# is 1.4 and 1.8 starters the same ?



## plano-doug (Jul 1, 2015)

paul lewis said:


> I ordered a starter for a 1.4 turbo and it looks like they are shipping a starter for the 1.8 is it the same starter ?


Who did you order it from?

You don't mention the year. I assume gen1 since you mention 1.8.

Looking at gmpartsdirect.com for 2013, I see two different starter part numbers for the 1.8 and 1.4T. Furthermore, several older part numbers are also listed for the 1.4T, and none of those match the 1.8 starter part number either.

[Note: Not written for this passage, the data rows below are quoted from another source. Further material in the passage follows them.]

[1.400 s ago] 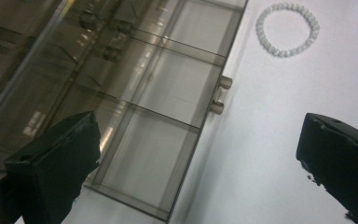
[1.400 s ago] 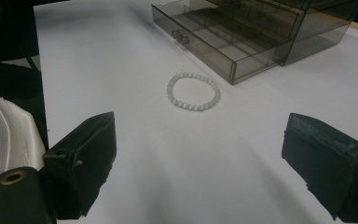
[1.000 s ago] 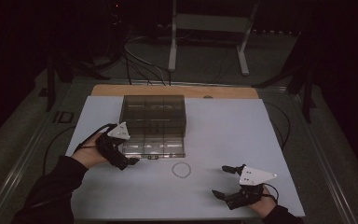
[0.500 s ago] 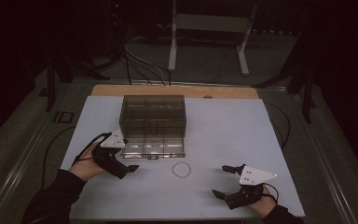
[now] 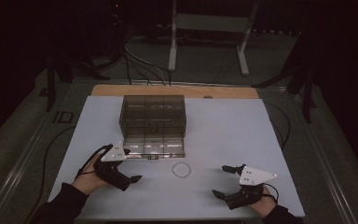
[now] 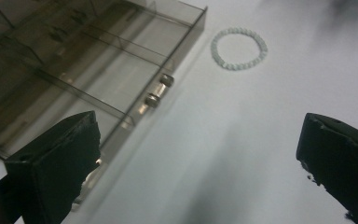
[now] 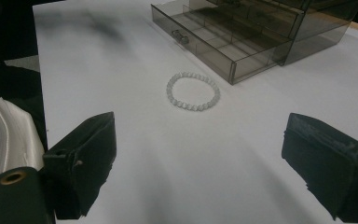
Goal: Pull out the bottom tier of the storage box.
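- Fingers: on both grippers we see the jaws spread wide with nothing between them. The left gripper (image 5: 131, 165) rests low on the table at the near left; the right gripper (image 5: 223, 182) rests at the near right.
- Table (image 5: 228, 135): a white surface lies under both pairs of fingers and extends well beyond them.
- Drawer box (image 5: 153, 113): a smoky, see-through cabinet stands beyond the left gripper's fingers, well apart from the right gripper's.
- Open drawer (image 5: 154, 147): we find the lowest drawer pulled out toward the fingers, its divided compartments showing; its front edge sits just beside the left gripper's upper finger (image 6: 56, 163).
- Drawer handle (image 6: 159, 89): a small clear bar with metal ends sits ahead of the left fingers.
- Bracelet (image 5: 182, 169): a pale beaded ring lies flat on the table between the two grippers, just in front of the drawer, untouched; it lies ahead of the right fingers (image 7: 81, 163).
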`<state>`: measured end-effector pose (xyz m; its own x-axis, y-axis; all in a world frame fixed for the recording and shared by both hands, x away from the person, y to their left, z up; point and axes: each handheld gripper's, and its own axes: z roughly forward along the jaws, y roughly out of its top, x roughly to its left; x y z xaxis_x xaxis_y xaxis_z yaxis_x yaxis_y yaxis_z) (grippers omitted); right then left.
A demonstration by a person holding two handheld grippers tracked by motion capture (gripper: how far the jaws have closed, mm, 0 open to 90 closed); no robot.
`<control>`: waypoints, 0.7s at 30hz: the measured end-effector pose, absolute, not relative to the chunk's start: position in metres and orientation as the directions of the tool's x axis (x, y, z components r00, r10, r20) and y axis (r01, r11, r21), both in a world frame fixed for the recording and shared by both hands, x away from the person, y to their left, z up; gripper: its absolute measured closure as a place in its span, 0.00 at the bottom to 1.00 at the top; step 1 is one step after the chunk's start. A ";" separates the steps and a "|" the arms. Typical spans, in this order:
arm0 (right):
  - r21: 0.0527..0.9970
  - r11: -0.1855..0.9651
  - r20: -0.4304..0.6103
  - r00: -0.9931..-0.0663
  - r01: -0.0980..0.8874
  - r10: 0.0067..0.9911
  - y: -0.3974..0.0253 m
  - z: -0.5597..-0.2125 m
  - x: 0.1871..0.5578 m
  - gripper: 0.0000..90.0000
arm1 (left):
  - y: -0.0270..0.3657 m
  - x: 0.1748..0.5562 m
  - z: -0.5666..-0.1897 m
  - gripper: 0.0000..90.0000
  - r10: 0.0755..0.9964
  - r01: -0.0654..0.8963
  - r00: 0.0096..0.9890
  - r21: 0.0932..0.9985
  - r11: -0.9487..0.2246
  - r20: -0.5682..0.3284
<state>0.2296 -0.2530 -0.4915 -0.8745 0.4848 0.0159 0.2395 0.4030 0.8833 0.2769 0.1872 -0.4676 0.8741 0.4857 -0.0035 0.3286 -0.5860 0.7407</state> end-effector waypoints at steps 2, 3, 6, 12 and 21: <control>0.883 0.405 0.015 -0.875 0.238 0.484 -0.253 -0.492 0.230 0.11 | 0.188 0.273 -0.471 0.00 0.495 0.336 0.869 0.749 -0.571 -0.012; 0.883 0.403 0.015 -0.875 0.239 0.484 -0.253 -0.492 0.230 0.11 | 0.189 0.272 -0.471 0.00 0.501 0.336 0.865 0.756 -0.562 -0.012; 0.883 0.404 0.015 -0.874 0.239 0.486 -0.253 -0.491 0.230 0.11 | 0.190 0.267 -0.474 0.00 0.513 0.346 0.858 0.760 -0.551 -0.019; 0.882 0.406 0.013 -0.874 0.239 0.485 -0.253 -0.492 0.230 0.11 | 0.190 0.253 -0.481 0.00 0.522 0.349 0.853 0.753 -0.557 -0.009; 0.883 0.403 0.015 -0.874 0.239 0.485 -0.253 -0.492 0.230 0.11 | 0.196 0.243 -0.488 0.00 0.510 0.344 0.860 0.754 -0.559 -0.015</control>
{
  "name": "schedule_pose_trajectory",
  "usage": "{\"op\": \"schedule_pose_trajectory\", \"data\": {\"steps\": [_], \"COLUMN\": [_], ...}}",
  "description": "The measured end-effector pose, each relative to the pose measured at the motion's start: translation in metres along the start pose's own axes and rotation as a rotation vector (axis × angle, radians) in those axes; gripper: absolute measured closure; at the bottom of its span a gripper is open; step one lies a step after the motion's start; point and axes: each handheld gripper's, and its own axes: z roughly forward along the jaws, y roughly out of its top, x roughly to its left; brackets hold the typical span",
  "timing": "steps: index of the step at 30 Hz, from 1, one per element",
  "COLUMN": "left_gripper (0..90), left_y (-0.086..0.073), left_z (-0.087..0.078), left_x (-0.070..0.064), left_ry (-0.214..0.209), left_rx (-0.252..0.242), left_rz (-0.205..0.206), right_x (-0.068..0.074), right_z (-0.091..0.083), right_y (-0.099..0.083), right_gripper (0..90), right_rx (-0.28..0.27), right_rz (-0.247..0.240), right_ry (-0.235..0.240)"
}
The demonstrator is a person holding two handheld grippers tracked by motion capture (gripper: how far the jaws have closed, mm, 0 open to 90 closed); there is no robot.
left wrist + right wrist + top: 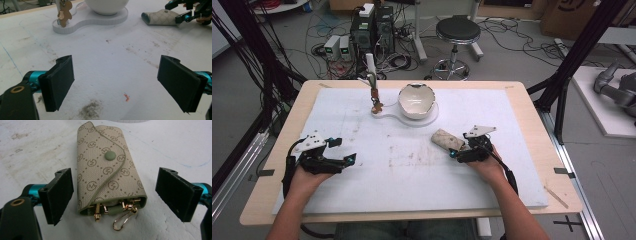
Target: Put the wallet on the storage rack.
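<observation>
A white mat [412,165] covers most of the desk [532,150], leaving a bare wooden border on every side. The middle and lower part of the mat lies open, marked with faint stains. At the upper centre of the high view a white stand [404,117] carries a white bowl [416,100], and beside it a thin post with a small brown charm [375,102] hanging from it.

The left tongs [346,151] sit at the lower left of the high view, jaws wide apart, holding nothing, with bare mat between them in the left gripper view.

The right tongs [459,151] sit right of centre. Their jaws stand wide apart on either side of a beige patterned key pouch [110,175], which lies flat on the mat between them; neither jaw touches it. The pouch's flap is closed with a green snap [110,156], and gold clasps [122,213] stick out of its near end. In the high view the pouch lies just below and right of the bowl's stand, apart from it.
</observation>
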Motion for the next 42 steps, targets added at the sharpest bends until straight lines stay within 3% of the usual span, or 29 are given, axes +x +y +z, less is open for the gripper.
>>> {"op": "schedule_pose_trajectory", "data": {"steps": [9, 15, 18, 21, 31, 37, 42], "left_gripper": [14.0, 14.0, 14.0, 14.0, 14.0, 14.0, 14.0], "left_y": [-0.001, -0.001, -0.002, -0.002, -0.001, 0.0, 0.001], "left_z": [0.001, 0.002, 0.002, 0.003, 0.004, 0.007, 0.007], "left_x": [0.0, 0.0, 0.0, 0.0, -0.001, -0.001, -0.001], "left_ry": [-0.004, -0.006, -0.009, -0.01, -0.013, -0.018, -0.018], "left_rx": [0.007, 0.013, 0.018, 0.023, 0.022, 0.025, 0.02], "left_rz": [-0.001, -0.002, -0.003, -0.001, 0.004, 0.004, 0.006], "right_x": [0.003, 0.001, 0.001, -0.001, 0.001, 0.002, 0.009], "right_z": [0.01, 0.01, 0.01, 0.008, 0.004, -0.007, -0.013], "right_y": [0.005, 0.004, 0.004, 0.004, 0.007, 0.012, 0.024], "right_gripper": [14.9, 15.8, 20.1, 30.0, 36.4, 36.7, 36.7], "right_rx": [0.106, 0.107, 0.107, 0.102, 0.106, 0.047, 0.021], "right_rz": [-0.042, -0.037, -0.033, -0.021, -0.053, -0.017, -0.03], "right_ry": [0.037, 0.045, 0.055, 0.075, 0.034, 0.036, 0.048]}}
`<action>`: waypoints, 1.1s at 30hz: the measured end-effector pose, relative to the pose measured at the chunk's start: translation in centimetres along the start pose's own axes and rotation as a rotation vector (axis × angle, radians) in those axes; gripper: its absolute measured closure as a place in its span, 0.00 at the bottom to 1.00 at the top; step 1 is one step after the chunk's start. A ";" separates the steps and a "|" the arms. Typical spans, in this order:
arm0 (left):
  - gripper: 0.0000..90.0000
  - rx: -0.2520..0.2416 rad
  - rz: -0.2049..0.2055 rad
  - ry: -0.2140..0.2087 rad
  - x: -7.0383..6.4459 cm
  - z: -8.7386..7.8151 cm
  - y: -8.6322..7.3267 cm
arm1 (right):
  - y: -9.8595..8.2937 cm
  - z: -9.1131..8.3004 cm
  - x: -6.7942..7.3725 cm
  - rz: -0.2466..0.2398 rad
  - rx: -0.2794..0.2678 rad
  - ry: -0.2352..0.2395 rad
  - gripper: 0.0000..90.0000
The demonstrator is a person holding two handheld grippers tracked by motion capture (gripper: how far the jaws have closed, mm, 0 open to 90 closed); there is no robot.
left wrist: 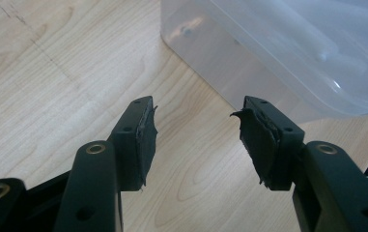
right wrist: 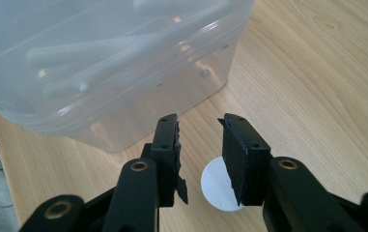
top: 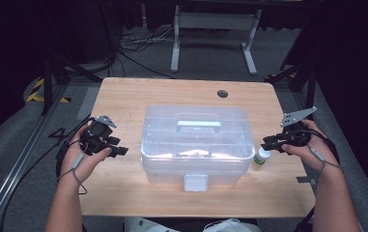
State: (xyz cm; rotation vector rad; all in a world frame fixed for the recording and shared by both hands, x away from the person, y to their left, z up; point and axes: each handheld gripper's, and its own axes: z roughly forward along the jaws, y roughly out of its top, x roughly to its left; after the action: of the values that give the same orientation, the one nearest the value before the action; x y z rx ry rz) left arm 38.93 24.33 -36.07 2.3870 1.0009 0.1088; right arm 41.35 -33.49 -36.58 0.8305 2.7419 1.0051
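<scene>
Bottle (top: 262, 156), small and white-capped, stood on the table (top: 123, 96) just beside the right end of the clear plastic box (top: 196, 145), which sat near the middle of the tabletop. The right gripper (top: 270, 143) hovered over the bottle with its jaws parted, grasping nothing; in the right gripper view (right wrist: 201, 140) the bottle's round white cap (right wrist: 216, 189) lay below and between the jaws, partly behind the right one, and whether they touched it I could not tell. The left gripper (top: 119, 151) was held near the box's left end, its jaws spread wider (an empty gap, with bare wood under it) in the left gripper view (left wrist: 193, 130).

From above, the box's lid handle (top: 198, 124) and front latch (top: 195, 182) showed; the gripper views gave instead the box's rounded lower corners (left wrist: 181, 34) and pale shapes inside it. The table was light wood, on grey floor with cables (top: 138, 41) and a metal frame (top: 215, 21) behind.
</scene>
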 end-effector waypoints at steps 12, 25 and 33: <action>0.52 0.004 0.021 -0.005 -0.4 -0.2 0.5 | -0.3 0.0 -0.1 0.011 0.001 -0.005 0.72; 0.53 -0.043 0.035 0.000 -2.0 -3.5 2.9 | -0.8 0.0 -0.2 0.038 0.003 -0.015 0.70; 0.52 -0.091 0.117 -0.028 -3.6 -4.9 5.1 | -0.9 0.2 0.0 0.039 0.004 -0.014 0.69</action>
State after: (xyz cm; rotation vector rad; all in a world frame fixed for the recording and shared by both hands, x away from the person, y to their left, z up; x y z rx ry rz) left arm 38.22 21.19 -28.83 2.3566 0.8258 0.1602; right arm 41.03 -33.97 -37.30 0.8919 2.7275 0.9972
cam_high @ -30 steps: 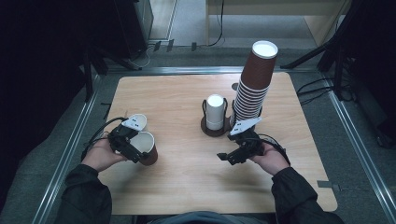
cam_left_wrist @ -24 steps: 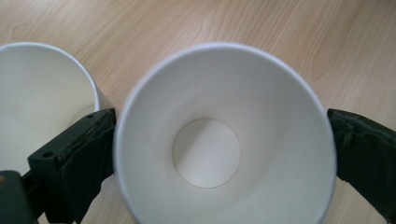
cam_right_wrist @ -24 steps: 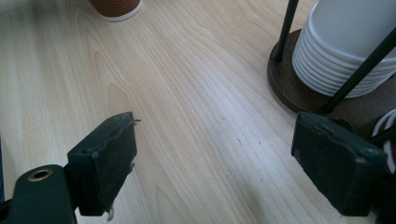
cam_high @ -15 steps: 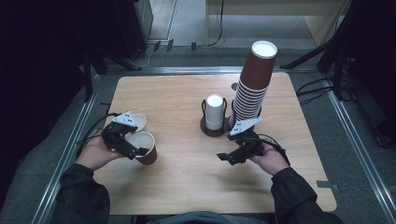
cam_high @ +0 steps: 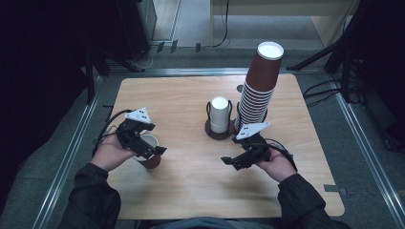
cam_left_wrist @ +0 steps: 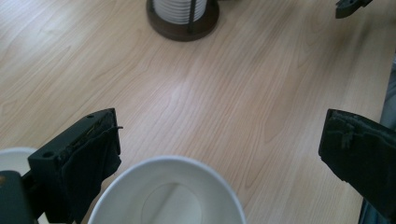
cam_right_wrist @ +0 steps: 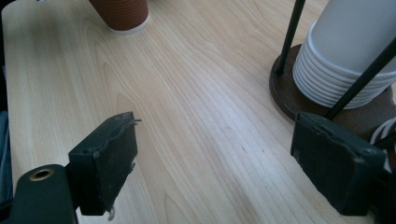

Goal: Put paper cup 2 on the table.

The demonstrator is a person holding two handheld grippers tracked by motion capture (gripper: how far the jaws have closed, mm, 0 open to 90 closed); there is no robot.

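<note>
A brown paper cup (cam_high: 152,159) with a white inside stands upright at the table's left front. My left gripper (cam_high: 145,143) is open and hovers over it. In the left gripper view the cup's rim (cam_left_wrist: 168,196) lies low between the wide-apart jaws, clear of the right one. My right gripper (cam_high: 232,151) is open and holds nothing, just in front of the tall stack of brown cups (cam_high: 260,86). The right gripper view shows its jaws spread over bare wood, with the lone cup (cam_right_wrist: 121,14) far ahead.
A wire holder with a dark round base (cam_high: 211,130) stands mid-table and carries a stack of white lids (cam_high: 219,113); it is close on the right in the right gripper view (cam_right_wrist: 345,51). Another white rim (cam_left_wrist: 9,156) peeks in beside my left jaw. Table edges lie near both forearms.
My left hand has shifted right and turned, so the gripper now sits over the brown cup. The right hand and the cup have stayed put.
</note>
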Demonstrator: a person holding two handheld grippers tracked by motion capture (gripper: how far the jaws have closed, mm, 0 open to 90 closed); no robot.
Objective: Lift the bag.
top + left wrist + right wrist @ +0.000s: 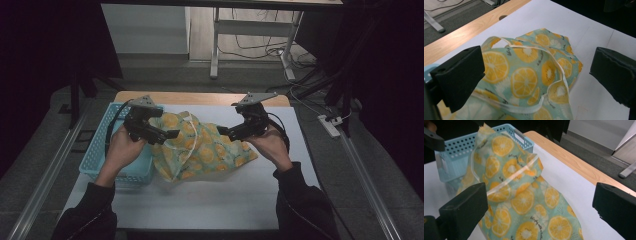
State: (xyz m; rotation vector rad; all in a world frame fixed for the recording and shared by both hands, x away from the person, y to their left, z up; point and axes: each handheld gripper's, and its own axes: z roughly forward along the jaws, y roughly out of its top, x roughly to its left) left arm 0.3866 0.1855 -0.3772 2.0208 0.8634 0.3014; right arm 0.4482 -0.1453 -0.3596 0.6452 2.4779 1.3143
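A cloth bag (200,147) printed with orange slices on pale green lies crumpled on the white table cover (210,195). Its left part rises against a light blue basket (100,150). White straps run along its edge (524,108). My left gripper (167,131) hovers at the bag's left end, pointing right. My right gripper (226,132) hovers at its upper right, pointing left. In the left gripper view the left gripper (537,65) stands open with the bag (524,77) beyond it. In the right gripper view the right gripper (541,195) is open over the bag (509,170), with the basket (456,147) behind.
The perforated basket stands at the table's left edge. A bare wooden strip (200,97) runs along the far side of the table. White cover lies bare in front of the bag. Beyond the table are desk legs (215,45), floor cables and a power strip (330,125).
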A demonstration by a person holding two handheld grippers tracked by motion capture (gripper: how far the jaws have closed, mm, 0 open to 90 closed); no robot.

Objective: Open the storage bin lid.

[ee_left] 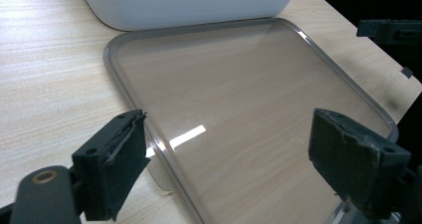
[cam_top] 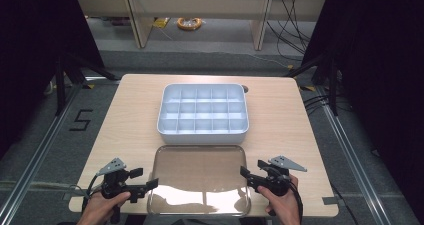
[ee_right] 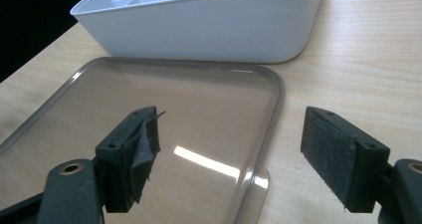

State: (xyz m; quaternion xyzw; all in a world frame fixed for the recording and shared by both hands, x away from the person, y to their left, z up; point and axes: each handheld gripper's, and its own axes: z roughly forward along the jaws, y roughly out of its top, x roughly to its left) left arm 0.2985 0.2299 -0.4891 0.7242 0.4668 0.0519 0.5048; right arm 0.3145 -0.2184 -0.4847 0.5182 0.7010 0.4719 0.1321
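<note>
— While nothing is lifted yet, where's the lid?
— Clear lid lies flat before the empty divided box. My left gripper and right gripper, jaws spread, flank it.

Divided tray and clear lid on the table

A white compartment tray, its cells empty, is set flat at mid-table. A transparent, round-cornered lid is laid flat just beside its near wall, close to the table's near edge.

Floor marking "5" (perhaps taped)
</note>
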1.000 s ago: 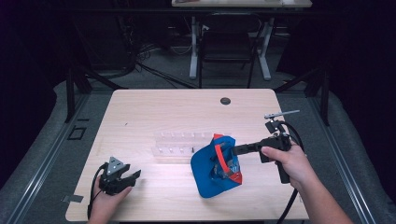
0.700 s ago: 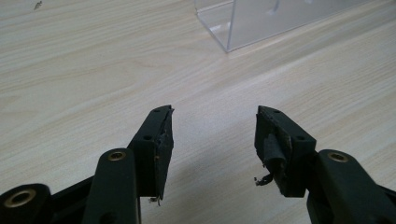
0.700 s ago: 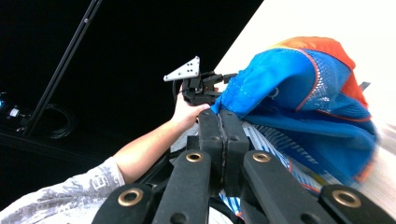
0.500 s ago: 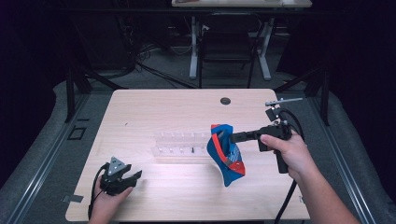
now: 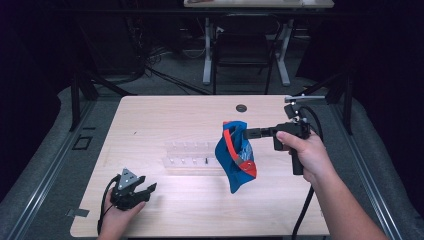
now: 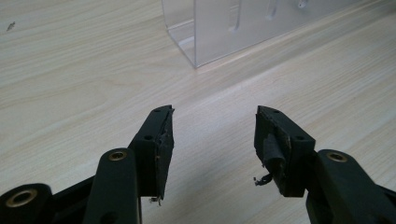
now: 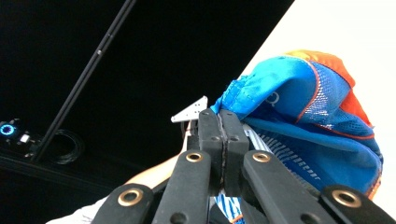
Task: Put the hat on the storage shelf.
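Fingers of the right gripper (image 5: 250, 133) pinch only the top edge of the blue-and-orange mesh garment (image 5: 236, 160), hanging above the tabletop (image 5: 165, 120) beside the clear acrylic rack (image 5: 190, 157), so it could slip free or snag the rack; the left gripper (image 5: 142, 190) rests wide apart.

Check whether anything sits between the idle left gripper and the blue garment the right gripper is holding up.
Yes. In the high view the clear plastic rack lies on the table between the open left gripper and the blue garment, which hangs from the shut right gripper. The path nearer the person looks bare.
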Tool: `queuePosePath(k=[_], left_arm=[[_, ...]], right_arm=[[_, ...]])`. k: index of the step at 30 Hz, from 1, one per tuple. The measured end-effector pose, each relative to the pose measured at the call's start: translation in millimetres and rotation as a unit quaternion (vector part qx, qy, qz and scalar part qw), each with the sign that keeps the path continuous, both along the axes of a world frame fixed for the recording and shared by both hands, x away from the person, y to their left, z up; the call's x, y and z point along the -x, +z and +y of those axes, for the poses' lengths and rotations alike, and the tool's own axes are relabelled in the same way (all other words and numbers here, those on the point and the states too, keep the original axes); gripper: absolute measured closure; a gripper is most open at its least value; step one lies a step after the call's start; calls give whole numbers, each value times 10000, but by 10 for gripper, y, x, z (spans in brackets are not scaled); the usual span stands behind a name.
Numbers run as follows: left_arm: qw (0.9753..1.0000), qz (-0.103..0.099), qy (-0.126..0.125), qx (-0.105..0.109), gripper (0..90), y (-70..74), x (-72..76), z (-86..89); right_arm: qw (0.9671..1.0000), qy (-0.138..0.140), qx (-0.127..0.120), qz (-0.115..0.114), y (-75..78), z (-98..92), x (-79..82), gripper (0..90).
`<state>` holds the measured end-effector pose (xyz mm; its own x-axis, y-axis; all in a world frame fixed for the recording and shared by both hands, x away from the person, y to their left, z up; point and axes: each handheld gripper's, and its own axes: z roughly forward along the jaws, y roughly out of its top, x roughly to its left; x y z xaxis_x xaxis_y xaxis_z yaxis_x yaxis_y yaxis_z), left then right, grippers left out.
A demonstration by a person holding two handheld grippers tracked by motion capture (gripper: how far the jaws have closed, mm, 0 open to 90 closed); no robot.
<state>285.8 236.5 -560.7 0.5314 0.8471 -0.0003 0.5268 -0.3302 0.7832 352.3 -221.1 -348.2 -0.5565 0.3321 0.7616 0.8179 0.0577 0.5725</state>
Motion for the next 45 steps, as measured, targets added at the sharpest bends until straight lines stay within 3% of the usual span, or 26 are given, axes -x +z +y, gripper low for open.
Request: queuePosePath(k=[12, 18, 20, 25, 30, 34, 41, 45], left_arm=[[9988, -286, -333, 219, 471, 171, 78, -168], [9971, -432, -516, 352, 471, 318, 101, -280], [9959, -564, -613, 362, 467, 405, 107, -350], [9945, -633, -729, 417, 471, 469, 87, -456], [9920, -759, -898, 470, 472, 532, 56, -676], [9902, -884, -1028, 348, 473, 564, 36, -892], [9871, -1051, -1152, 374, 481, 609, 9, -1127], [9862, -1045, -1204, 457, 496, 631, -12, -1232]], right_arm=[[9998, -103, -139, -93, 202, 152, -125, 900], [9997, -104, -149, -136, 268, 215, -170, 900], [9997, -141, -155, -157, 306, 254, -205, 900], [9995, -172, -202, -162, 335, 305, -246, 900], [9994, -163, -260, -170, 349, 396, -283, 900], [9994, -132, -257, -192, 359, 490, -314, 900], [9991, -75, -376, -191, 331, 630, -360, 900], [9991, -41, -386, -176, 314, 677, -384, 900]])
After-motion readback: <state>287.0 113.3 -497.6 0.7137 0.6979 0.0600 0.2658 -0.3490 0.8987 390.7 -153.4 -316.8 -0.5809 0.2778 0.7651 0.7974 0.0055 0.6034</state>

I'd say call 'em back and get the right one on order, and worry about shipping the other one back later (if it's too late to cancel it now).

HTH.
Doug










.


----------



## paul lewis (Aug 6, 2020)

Thank you for the info .. I ordered it through walmart (of all places) I know I ordered the one for the 1.4 because there was a 20 or 30 dollar price difference.. when I went to track the order i noticed it said 1,8 and I have emailed the supplier telling/asking them how best to deal with this ... No reply yet and the part will be here in 2 days ... funny though I tryed to back pedal all the way back to walmart who now has both starters listed at $55,00 hopefully the supplier will be on top of it ..... 
2013 1,4 turbo with 3 turbo's 4 head gaskets 3 water pumps and 141,000 miles oh and now 1 starter


----------



## Blasirl (Mar 31, 2015)

Welcome Aboard!


----------